> TASK TO CARRY OUT: Each line below that contains "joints" counts once; report the total and nothing more.

-- SUPPLIED MATERIAL follows --

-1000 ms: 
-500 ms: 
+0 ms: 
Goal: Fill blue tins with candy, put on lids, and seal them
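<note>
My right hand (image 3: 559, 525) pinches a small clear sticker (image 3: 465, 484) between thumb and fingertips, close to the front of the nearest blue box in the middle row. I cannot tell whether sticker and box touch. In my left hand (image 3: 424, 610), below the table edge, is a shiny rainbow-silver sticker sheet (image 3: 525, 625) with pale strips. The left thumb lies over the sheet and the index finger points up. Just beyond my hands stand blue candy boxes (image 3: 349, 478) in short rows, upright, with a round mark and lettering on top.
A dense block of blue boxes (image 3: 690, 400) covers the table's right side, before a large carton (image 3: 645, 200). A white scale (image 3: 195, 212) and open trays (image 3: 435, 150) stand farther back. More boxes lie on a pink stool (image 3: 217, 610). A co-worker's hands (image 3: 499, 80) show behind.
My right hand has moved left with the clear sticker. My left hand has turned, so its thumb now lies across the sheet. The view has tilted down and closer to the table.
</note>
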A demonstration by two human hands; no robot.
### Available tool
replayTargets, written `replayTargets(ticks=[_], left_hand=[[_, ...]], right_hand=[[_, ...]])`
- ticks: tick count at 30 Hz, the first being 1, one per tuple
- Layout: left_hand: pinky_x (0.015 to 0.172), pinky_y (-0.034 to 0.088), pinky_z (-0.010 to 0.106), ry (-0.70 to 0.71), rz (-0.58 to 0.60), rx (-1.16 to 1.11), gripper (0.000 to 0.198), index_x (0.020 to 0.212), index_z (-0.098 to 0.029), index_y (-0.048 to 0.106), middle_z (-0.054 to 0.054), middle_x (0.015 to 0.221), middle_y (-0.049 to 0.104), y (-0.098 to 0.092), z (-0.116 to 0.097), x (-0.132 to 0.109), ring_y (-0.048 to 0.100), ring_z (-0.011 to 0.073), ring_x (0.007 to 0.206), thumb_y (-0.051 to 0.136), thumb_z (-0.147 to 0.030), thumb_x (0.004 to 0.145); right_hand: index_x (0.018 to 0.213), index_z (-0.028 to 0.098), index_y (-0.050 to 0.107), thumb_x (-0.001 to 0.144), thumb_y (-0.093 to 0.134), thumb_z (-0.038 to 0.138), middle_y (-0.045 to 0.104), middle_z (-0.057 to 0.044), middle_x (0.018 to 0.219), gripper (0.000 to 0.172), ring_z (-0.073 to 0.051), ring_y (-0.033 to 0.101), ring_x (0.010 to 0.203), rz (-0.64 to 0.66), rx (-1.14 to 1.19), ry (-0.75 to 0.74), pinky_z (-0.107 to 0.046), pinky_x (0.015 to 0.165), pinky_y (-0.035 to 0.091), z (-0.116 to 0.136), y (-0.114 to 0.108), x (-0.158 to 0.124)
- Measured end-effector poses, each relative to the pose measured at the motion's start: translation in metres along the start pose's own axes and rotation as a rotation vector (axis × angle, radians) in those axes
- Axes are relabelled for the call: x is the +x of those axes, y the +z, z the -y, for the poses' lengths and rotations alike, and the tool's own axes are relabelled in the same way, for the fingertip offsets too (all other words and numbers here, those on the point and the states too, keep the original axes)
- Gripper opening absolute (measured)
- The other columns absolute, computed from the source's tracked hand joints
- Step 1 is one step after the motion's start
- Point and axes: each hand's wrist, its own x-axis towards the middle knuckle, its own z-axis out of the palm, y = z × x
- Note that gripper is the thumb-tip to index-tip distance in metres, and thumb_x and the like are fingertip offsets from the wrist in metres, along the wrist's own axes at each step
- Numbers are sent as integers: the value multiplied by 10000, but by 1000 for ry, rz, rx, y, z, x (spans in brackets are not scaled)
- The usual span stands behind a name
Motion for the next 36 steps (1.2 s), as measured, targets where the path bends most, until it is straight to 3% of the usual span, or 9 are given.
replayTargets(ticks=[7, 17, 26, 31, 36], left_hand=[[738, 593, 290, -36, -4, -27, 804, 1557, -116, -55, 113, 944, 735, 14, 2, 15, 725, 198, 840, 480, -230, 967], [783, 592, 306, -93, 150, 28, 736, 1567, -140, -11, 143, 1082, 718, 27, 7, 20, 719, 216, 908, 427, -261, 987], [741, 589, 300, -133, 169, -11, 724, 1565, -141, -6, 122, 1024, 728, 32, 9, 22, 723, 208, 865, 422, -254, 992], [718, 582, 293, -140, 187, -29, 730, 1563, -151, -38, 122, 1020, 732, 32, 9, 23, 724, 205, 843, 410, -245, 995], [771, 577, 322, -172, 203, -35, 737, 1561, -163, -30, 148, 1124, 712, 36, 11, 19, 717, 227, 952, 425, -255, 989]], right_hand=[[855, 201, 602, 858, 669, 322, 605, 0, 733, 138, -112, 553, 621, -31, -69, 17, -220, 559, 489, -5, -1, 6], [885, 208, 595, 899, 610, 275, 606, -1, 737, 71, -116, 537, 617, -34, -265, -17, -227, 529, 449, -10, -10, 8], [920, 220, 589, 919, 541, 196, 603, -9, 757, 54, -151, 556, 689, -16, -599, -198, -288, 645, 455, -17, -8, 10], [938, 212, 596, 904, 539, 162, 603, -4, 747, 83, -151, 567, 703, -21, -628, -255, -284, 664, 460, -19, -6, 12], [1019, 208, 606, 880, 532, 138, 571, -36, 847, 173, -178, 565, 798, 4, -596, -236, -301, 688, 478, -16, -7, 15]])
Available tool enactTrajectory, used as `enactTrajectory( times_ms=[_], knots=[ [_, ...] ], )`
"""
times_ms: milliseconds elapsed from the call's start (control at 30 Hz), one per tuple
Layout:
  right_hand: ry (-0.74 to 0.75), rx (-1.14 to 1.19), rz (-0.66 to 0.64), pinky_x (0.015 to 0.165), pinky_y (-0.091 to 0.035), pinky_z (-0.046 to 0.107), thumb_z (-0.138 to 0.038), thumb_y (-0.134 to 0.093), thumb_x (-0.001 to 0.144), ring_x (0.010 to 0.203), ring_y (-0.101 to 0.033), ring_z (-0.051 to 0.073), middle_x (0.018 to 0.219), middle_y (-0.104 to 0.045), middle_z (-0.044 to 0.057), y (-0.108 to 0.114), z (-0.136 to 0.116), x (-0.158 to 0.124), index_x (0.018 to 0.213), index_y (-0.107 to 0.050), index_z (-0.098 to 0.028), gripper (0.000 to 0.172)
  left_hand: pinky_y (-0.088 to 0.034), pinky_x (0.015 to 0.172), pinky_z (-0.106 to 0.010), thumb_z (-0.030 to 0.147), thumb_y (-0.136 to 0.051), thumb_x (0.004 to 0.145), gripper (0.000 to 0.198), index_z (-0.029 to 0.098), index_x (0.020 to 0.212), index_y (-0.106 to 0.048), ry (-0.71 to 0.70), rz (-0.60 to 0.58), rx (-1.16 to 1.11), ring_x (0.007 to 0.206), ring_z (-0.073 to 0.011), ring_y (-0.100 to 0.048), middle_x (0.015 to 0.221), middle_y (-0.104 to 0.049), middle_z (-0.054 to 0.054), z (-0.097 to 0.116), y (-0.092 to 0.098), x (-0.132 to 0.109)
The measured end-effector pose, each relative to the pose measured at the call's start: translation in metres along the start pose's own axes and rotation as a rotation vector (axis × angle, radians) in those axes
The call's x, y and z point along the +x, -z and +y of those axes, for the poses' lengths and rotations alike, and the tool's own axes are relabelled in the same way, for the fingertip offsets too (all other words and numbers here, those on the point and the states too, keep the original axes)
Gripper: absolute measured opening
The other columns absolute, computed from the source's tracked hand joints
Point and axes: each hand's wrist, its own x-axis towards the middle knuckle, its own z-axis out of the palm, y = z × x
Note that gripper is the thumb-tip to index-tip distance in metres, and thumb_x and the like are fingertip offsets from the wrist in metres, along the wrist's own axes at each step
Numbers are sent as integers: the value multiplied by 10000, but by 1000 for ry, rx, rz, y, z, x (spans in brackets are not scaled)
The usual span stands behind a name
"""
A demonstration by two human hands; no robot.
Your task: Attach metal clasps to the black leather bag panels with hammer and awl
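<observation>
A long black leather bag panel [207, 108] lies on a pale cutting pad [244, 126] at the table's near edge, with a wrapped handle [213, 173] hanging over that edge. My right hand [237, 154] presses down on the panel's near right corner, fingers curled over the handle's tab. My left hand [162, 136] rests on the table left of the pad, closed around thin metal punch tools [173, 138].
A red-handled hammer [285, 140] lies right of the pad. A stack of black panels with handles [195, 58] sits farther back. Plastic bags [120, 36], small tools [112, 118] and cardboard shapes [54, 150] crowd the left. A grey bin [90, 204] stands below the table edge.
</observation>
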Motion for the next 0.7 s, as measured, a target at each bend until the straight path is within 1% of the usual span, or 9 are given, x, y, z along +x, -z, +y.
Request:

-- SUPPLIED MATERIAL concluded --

> WRITTEN SOLUTION: 2